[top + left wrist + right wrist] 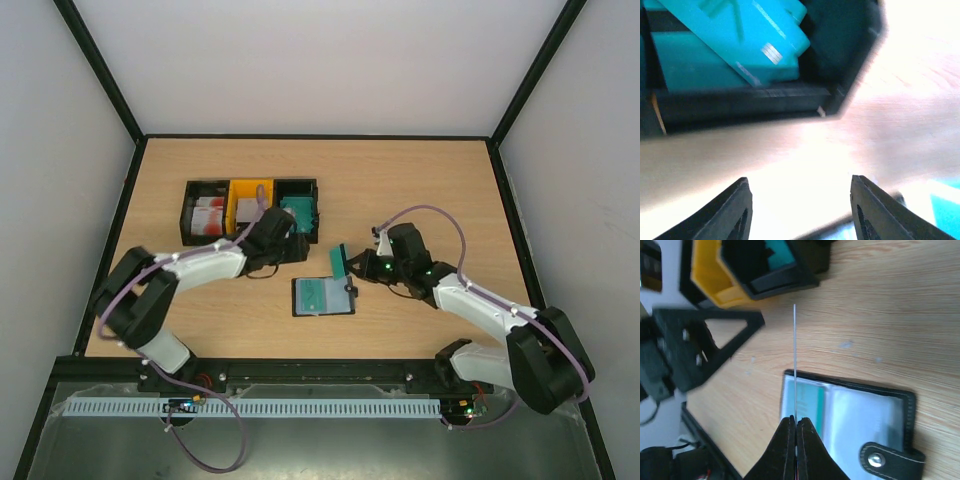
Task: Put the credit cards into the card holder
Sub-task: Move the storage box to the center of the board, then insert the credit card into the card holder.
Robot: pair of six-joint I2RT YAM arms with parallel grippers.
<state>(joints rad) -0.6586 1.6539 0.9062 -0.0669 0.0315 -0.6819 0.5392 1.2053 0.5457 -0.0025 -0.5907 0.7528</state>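
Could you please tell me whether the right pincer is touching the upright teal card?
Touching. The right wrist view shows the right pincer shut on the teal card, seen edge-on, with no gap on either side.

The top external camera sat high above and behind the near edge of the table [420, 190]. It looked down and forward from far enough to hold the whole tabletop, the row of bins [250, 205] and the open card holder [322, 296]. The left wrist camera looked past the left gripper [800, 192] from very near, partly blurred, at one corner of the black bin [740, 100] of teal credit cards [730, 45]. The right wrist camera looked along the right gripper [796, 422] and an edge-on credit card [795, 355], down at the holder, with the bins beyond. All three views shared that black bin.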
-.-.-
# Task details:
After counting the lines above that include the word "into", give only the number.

# Your solution:
2